A former real estate investor, Elaine St. James is the author of the best-selling series on simplifying: Simplify Your Life, Inner Simplicity, Living the Simple Life, and Simplify Your Christmas. She has appeared on a variety of television shows, including Oprah, CNN's What's New, the Help at Home show, a Working Woman's special, and MSNBC and ABC News specials. She has participated in more then 250 TV and radio interviews, seminars, and presentations around the country discussing the simplicity trend. She lives a quiet, simple life in California.

From AudioFile

Modern families are ripe for simplification. Overbooked activity schedules, two working parents and the "do-it-all" mentality stress families with too many commitments and too little time. St. James, author of Living the Simple Life, Inner Simplicity and Simplify Your Life, turns her attention to ideas for families in this recorded program. With clear, direct discussion of scenarios that complicate family life, St. James offers ideas to cut through the clutter of busy lives. She starts with the specifics of baby paraphernalia, pets, TV viewing and then deals with broader issues of communication and schedules.

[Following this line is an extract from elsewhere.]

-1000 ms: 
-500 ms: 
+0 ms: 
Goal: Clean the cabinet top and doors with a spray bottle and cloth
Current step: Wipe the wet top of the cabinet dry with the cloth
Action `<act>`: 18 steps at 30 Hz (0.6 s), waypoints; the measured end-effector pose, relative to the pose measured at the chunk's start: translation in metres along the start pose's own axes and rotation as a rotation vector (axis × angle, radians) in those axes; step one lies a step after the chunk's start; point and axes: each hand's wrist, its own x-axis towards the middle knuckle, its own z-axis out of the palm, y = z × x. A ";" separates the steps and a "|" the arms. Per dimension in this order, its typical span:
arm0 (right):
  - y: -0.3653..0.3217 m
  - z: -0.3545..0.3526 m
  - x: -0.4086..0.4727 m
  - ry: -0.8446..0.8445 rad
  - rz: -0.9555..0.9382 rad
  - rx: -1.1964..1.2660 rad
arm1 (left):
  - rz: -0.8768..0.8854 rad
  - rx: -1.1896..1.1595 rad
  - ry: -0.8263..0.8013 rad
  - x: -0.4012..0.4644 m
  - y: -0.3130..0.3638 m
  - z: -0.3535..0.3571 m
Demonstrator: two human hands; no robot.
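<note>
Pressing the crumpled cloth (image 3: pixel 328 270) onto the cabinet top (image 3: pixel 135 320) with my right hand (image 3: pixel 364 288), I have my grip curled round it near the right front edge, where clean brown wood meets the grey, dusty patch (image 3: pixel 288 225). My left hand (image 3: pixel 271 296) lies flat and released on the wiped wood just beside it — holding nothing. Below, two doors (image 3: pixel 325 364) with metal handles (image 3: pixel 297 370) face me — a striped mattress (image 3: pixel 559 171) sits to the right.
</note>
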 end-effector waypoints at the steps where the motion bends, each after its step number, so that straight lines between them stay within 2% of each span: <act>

With the focus on family relations and interaction, St. James's suggestions provide a sensible parenting guide. Her clarity and simple expression make this an accessible program from which listeners can take away lots of "good ideas." Many of her examples bring smiles of recognition, and her description of keeping the family car "battle-ready" is a treat. R.F.W. (c)AudioFile, Portland, Maine --This text refers to an out of print or unavailable edition of this title.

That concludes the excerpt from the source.